• _TASK REQUIREMENTS_:
Only the lines of the data below from the one with "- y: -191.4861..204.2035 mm" through the one with "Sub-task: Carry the" are wanted. Repeat them exactly.
== == ==
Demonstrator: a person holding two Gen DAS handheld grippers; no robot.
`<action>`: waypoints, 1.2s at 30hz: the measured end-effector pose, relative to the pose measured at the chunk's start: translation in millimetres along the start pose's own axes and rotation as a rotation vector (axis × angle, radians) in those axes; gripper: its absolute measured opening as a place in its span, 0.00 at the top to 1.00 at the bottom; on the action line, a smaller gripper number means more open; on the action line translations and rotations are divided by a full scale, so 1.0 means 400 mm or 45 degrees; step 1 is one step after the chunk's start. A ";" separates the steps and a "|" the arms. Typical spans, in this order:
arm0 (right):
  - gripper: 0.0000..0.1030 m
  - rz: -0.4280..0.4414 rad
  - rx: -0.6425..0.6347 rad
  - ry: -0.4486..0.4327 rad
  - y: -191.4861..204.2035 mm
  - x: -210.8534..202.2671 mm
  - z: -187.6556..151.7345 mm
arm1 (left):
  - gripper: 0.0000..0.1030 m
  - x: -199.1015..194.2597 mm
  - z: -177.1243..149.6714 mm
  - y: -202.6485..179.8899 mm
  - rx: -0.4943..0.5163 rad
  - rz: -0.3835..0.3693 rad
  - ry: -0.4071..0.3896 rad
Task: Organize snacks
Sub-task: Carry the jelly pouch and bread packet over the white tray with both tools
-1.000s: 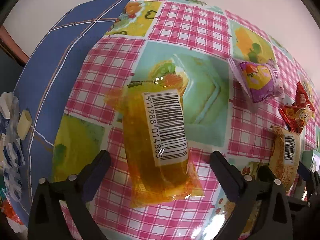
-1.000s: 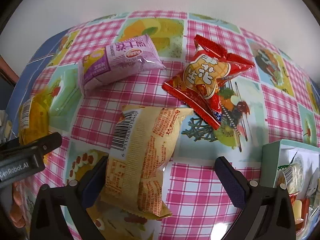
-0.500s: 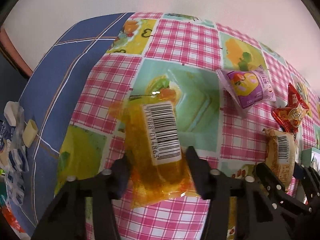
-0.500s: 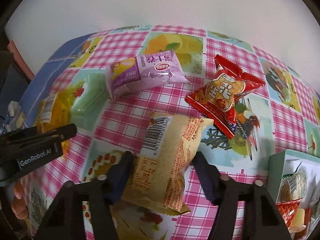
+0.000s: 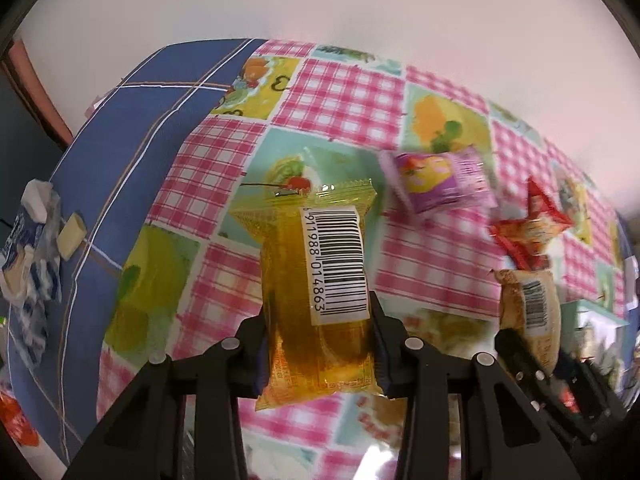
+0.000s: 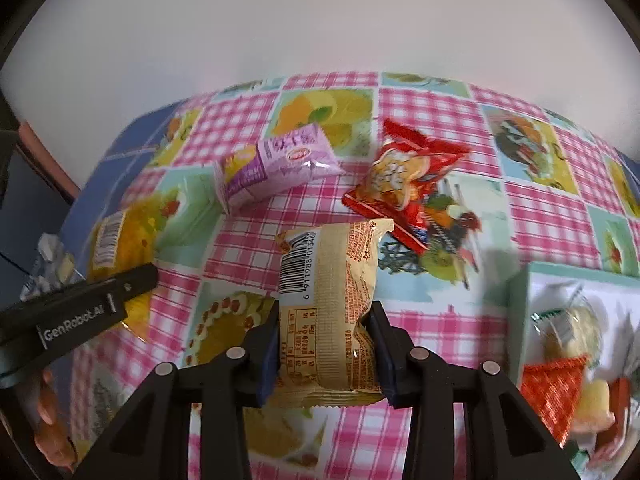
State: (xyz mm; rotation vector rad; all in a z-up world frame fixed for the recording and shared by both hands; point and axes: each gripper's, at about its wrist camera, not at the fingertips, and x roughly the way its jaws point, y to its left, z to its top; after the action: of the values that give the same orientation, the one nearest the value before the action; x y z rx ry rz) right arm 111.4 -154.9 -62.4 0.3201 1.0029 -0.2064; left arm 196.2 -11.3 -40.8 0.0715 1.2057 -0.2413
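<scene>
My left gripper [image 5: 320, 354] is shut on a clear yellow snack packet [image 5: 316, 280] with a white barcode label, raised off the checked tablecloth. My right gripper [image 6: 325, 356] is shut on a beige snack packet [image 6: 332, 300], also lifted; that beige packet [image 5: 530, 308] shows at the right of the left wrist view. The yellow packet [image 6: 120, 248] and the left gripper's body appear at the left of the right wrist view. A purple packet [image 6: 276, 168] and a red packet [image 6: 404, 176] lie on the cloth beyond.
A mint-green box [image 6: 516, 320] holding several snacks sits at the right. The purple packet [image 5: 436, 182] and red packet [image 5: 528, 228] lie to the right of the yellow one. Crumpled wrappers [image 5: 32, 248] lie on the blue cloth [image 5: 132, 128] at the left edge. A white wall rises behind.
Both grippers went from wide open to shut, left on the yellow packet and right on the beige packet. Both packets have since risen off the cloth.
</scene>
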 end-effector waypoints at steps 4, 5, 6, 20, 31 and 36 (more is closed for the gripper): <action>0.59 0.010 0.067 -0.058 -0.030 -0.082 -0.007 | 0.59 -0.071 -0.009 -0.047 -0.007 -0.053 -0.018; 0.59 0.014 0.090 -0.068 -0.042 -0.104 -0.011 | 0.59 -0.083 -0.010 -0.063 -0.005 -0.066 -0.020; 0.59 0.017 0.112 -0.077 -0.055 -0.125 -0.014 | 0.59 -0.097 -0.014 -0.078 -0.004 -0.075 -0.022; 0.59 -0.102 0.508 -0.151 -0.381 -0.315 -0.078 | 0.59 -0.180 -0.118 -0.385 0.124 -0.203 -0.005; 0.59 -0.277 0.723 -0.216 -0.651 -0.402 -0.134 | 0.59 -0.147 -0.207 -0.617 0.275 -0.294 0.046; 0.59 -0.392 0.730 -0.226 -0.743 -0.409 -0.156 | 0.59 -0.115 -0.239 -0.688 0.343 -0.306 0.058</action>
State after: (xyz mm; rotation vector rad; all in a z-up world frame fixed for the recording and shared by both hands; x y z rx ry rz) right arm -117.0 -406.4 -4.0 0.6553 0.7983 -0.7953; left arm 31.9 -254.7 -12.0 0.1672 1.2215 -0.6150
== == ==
• _TASK RESULT_:
  - y: -191.4861..204.2035 mm
  - x: -210.8534..202.2671 mm
  - z: -187.6556..151.7345 mm
arm1 (left):
  - gripper: 0.0000..0.1030 m
  - x: -199.1015..194.2597 mm
  - z: -177.1243..149.6714 mm
  - y: -202.6485..179.8899 mm
  - rx: -0.4943..0.5163 rad
  - rz: -0.3835..0.3693 rad
  - ry: -0.4071..0.3896 rad
Task: Organize snacks
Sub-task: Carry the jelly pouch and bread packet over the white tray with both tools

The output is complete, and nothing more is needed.